Date of Award
Fall 1983
Document Type
Thesis - Restricted
Degree Name
Master of Science (MS)
Department
Biomedical Engineering
First Advisor
Ray, Gautum
Second Advisor
Jeutter, Dean C.
Third Advisor
Schmidt, Donald
Abstract
Coronary Artery Disease is responsible for nearly thirty five percent of all deaths in this country. The use of radioactive tracers in clinical cardiology was introduced many years ago to study the velocity of blood through the heart tissue. At present, many radionuclides are used in methods for evaluating coronary artery disease and myocardial perfusion. This thesis attempts to optimize one of these methods known as Thallium Scintigraphy. Thallium is a radioisotope which is taken up by the heart tissue at a rate which is proportional to the blood flow through the heart tissue. Therefore, tissue which is underperfused, and thus not receiving enough oxygen and nutrients to function properly, can be detected by using a gama camera which images the Thallium distribution. A clinician then qualitatively evaluates the image to locate underperfused areas. Problems arise, when qualitatively evaluating an image such as interobserver variability and observer dependence on display.

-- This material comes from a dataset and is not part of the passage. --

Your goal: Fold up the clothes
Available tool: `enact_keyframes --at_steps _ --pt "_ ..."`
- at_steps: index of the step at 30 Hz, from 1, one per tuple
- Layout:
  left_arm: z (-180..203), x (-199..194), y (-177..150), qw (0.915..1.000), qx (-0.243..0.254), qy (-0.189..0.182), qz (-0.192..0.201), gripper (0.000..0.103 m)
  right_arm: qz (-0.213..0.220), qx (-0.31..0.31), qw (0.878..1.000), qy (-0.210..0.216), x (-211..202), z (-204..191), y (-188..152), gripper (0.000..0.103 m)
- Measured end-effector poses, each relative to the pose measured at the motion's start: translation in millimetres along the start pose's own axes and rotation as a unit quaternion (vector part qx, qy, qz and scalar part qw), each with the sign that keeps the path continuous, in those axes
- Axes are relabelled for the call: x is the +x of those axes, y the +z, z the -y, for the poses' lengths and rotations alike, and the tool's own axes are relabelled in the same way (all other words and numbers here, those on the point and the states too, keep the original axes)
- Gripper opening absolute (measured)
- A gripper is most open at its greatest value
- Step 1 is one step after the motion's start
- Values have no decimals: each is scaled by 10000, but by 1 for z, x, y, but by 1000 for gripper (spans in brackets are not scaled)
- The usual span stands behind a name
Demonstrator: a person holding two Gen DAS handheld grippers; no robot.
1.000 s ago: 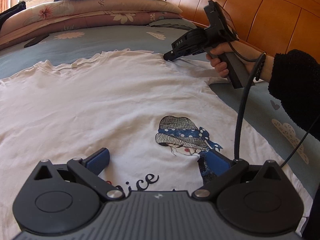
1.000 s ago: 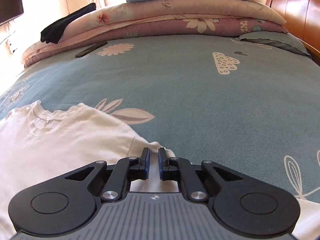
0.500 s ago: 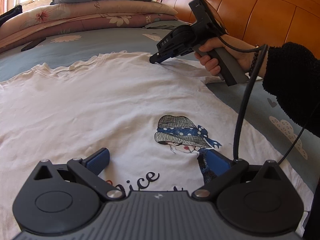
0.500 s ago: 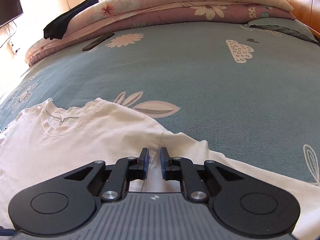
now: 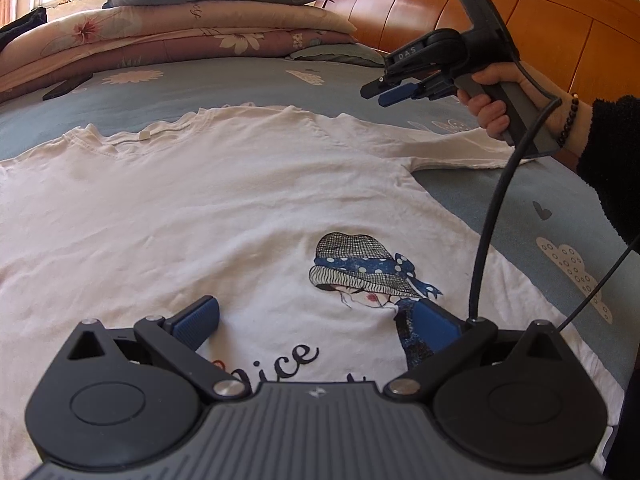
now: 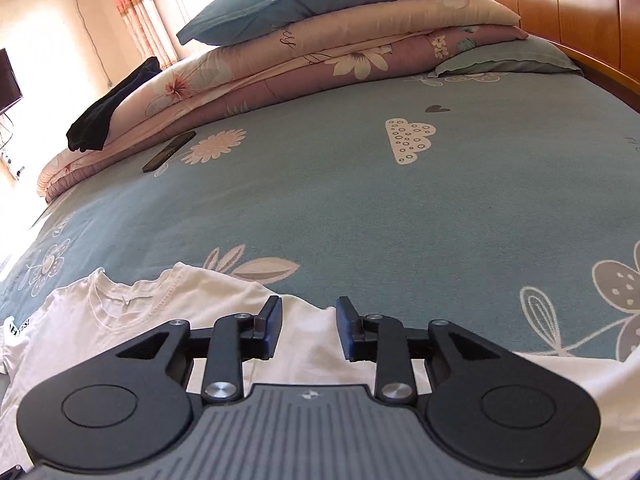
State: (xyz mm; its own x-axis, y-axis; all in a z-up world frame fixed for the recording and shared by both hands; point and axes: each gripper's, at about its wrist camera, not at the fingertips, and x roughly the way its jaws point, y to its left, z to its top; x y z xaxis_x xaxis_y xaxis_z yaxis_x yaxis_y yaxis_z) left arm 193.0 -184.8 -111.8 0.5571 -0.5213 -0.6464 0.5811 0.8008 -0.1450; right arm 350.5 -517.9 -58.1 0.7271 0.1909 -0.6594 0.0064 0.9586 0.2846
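T-shirt (image 5: 192, 208) flat on bed (image 6: 360, 200); right claw (image 5: 390, 94) opening, empty, above far right sleeve (image 5: 460, 148); left claw (image 5: 316, 324) spread wide, empty, over near chest.

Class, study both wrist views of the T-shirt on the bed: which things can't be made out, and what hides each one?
- T-shirt hem: left wrist view, hidden behind the left gripper body.
- Printed word: first letters covered by that gripper.
- Shirt's left sleeve: cut off at both frame edges.
- Dark flat object: right wrist view, too small to identify.

Home bedroom, bed (image 6: 360, 208) with wooden headboard (image 5: 420, 4), stacked quilts (image 6: 320, 56), curtained window (image 6: 132, 4)
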Motion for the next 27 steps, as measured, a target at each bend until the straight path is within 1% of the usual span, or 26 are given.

This work provides a method which can quantify these images and analyze them quantitatively. The method is tested in a clinical setting in order to evaluate the sensitivity in disease detection as well as its usefulness in a clinical environment. We have studied a special group of single vessel diseased Patients (mild disease) in order to determine the sensitivity of our method compared to the quite low sensitivity of qualitative evaluation of images. Our method predicted 74 patients were diseased out of 81 single vessel diseased patients. This defines a sensitivity of 91% for our quantitative method.
Recommended Citation
McNamee, Patrick R., "Measurement of Myocardial Blood Flow in Human by Thallium Scintigraphy: A Quantitative Approach" (1983). Master's Theses (1922-2009) Access restricted to Marquette Campus. 4829.